As none of the miners killed anyone on the day of the massacre, it would help little to prove they had a common purpose to protest or even to attack the police.
That is why the Concourt confirmed in the Thebus case that a group of people who are not co-perpetrators could be found guilty of a crime with the assistance of the common purpose doctrine only if they were aware that the crime was being committed and had intended to make common cause with those who were perpetrating the crime. The crime in this case being the killing of 34 miners by the police – it would be impossible to prove that the miners made common purpose with the police to kill their fellow miners.
In any case, even if this was not so, and even if the State had to prove only that the miners acted with a common purpose by walking in a group towards the police and that this led to the shooting that killed 34 of their comrades, it would never have been able to prove the involvement of the 270 miners in this common purpose.
As the Concourt warned, it is the duty of every trial court, when applying the doctrine of common purpose, to exercise the utmost circumspection in evaluating the evidence against each accused.
A collective approach to determining the conduct or active association of an individual accused has many evidentiary pitfalls.
The trial court must seek to determine – in respect of each accused – the location, timing, sequence, duration, frequency and nature of the conduct alleged to constitute sufficient participation or active association and its relationship, if any, to the criminal result and to all other prerequisites of guilt. Whether or not active association has been appropriately established will depend upon the factual context of each case.
How would the State ever prove that the 270 actively associated with the one person in the crowd who allegedly shot at the police?

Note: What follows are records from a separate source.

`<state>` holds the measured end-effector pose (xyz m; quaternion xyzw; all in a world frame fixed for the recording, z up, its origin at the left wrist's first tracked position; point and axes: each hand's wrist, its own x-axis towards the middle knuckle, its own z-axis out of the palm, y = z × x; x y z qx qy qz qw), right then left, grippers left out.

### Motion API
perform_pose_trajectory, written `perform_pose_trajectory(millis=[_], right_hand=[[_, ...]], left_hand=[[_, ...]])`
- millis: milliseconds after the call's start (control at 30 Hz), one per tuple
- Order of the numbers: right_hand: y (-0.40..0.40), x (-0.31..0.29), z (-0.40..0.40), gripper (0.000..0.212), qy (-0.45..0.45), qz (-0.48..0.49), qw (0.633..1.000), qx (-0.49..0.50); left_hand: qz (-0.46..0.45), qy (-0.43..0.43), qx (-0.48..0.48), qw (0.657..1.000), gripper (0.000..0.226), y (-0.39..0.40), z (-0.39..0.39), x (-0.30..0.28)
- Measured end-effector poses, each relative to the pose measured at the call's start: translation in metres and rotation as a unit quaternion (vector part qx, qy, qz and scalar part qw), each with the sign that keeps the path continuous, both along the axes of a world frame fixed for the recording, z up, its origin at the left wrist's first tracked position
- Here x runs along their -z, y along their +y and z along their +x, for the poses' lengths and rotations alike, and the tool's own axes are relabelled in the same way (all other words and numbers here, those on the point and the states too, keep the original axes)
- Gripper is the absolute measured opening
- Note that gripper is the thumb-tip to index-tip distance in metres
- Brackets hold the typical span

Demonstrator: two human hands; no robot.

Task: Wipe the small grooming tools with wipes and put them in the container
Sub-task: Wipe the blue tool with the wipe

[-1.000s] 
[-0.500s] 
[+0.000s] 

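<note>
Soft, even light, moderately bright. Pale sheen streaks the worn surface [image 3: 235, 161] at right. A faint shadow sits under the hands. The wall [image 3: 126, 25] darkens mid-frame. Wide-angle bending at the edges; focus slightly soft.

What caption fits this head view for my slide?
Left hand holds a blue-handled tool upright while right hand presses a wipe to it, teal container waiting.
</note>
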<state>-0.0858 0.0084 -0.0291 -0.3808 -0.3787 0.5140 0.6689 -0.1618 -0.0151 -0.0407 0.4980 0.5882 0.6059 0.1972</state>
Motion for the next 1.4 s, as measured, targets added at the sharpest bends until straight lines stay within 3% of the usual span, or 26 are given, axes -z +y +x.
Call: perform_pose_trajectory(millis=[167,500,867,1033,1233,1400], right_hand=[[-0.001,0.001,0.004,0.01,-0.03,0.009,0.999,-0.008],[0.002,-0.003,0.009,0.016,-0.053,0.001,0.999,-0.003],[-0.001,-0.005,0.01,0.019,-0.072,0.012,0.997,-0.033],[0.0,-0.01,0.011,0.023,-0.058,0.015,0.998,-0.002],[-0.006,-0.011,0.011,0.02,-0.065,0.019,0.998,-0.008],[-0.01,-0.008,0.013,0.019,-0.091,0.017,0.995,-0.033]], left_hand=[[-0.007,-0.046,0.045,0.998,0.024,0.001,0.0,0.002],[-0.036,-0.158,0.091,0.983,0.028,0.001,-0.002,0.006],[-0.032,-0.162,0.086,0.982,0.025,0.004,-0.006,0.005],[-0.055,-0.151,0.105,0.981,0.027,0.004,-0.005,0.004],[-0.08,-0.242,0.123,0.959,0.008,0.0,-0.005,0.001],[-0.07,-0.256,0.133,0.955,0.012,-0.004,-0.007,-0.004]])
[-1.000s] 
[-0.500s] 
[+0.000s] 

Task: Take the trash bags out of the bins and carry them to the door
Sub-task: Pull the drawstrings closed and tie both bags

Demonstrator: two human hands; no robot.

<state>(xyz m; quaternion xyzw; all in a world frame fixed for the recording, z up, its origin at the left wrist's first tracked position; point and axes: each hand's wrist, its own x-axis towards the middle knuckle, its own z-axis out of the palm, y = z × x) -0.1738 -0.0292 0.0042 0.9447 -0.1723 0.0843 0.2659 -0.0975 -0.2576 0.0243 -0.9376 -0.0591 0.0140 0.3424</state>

Merely being proven to have been in the crowd might have been sufficient to be convicted of murder by one of the members of the crowd during the apartheid years, but those days are long gone. The Concourt decision makes this abundantly clear.
More is required now, and the State would never have been able to meet this more stringent evidentiary burden.
But apart from the evidentiary problems, there is still the problem that none of the miners had set out to kill their comrades. Neither had any of the miners killed any of their comrades.
The police did that.
Comments by Sonny
In retrospect if the police were tried for the killing of the miners, then it could also be assumed that their colleagues, knew that they intended killing the miners.
This because they were all armed with pistols and automatic weapons and that they had the ability and possibly desire to kill the miners.
Who employs the members of the NPA?
Who appointed the Chief of the NPA?
Who is trying to make the Judiciary accountable to the Executive?
What can the President of SA to justify his actions?
So, the Burden of Proof is not in the pudding!